■ WHAT THE TASK REQUIRES
Omit the pictures and print exactly the lines of the listing below, starting at the first and ending at the line containing "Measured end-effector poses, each".

■ SUPPLIED DATA

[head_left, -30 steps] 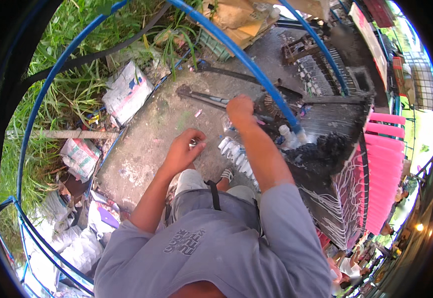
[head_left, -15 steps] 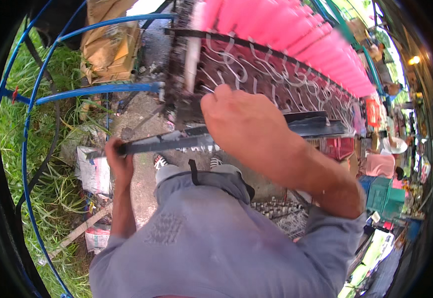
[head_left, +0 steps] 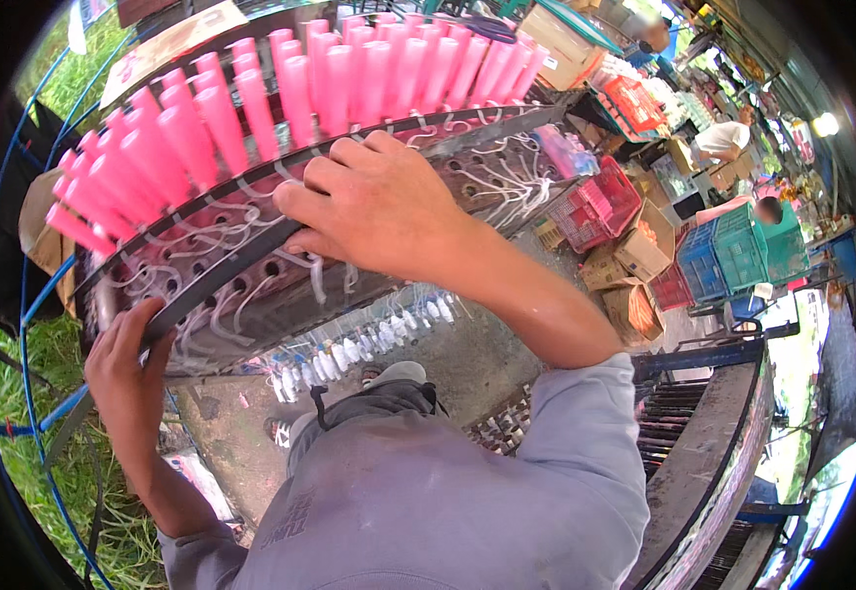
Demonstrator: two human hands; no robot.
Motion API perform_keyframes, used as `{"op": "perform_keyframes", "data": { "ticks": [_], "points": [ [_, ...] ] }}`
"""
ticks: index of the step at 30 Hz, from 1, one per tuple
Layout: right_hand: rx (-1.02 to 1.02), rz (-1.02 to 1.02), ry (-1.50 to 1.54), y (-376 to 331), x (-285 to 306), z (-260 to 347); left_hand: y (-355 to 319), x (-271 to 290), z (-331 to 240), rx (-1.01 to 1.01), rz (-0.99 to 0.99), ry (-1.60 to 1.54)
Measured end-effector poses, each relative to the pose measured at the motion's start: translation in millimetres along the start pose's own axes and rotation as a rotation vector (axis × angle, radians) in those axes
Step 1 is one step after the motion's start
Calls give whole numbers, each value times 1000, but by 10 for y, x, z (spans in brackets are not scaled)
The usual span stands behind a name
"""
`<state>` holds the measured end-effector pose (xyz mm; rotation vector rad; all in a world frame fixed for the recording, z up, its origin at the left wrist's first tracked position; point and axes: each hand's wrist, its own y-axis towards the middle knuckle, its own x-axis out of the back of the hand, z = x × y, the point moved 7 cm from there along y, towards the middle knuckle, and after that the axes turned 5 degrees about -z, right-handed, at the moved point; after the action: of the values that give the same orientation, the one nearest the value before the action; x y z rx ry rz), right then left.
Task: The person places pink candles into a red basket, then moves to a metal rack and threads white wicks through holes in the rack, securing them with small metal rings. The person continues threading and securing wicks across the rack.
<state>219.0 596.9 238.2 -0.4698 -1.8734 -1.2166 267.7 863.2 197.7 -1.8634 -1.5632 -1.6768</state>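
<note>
Both the left hand (head_left: 133,359) and the right hand (head_left: 379,206) are gripping a dark, narrow bar (head_left: 222,272), which slants across the front of the holed rack (head_left: 295,315). From where I stand, a careless slide could snag one of the loose white cords (head_left: 542,184), since loops lie right around it; an uneven lift might knock the pink sticks (head_left: 338,88) just beyond. The bar itself looks flat, slim and straight-edged, dull grey-black against the pale cords.
</note>
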Motion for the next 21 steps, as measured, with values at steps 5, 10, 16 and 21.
{"op": "perform_keyframes", "data": {
  "ticks": [5, 10, 16, 21],
  "points": [
    [-50, -65, -61, -662, -140, -1230, 709, -747, -803, -54, 40, -73],
    [-124, -27, -32, -1252, -368, -1950, 951, -1227, -1020, -107, 105, -68],
    [-187, 31, -11, -1508, -418, -2334, 1130, -1509, -1325, -103, 152, -94],
    [-197, 76, 12, -1533, -545, -2349, 1122, -1578, -1231, -58, 191, -78]
  ]
}}
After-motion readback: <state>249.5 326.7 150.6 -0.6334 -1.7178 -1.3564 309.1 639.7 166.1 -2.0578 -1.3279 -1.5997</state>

■ EXERCISE RESULT
[head_left, -30 steps] 
[head_left, -15 steps] 
[head_left, +0 steps] 
Demonstrator: two human hands; no robot.
Motion API perform_keyframes, used as `{"op": "perform_keyframes", "data": { "ticks": [_], "points": [ [_, ...] ] }}`
"""
ticks: index of the step at 30 Hz, from 1, one per tuple
Layout: right_hand: rx (-1.02 to 1.02), rz (-1.02 to 1.02), ry (-1.50 to 1.54), y (-376 to 331), x (-285 to 306), z (-260 to 347); left_hand: y (-355 to 319), x (-271 to 290), z (-331 to 240), rx (-1.01 to 1.01), rz (-0.99 to 0.99), ry (-1.60 to 1.54)
Measured end-effector poses, each relative to the pose measured at the motion's start: translation in millimetres along the start pose's own axes and rotation as a rotation vector (axis × angle, radians) in those axes

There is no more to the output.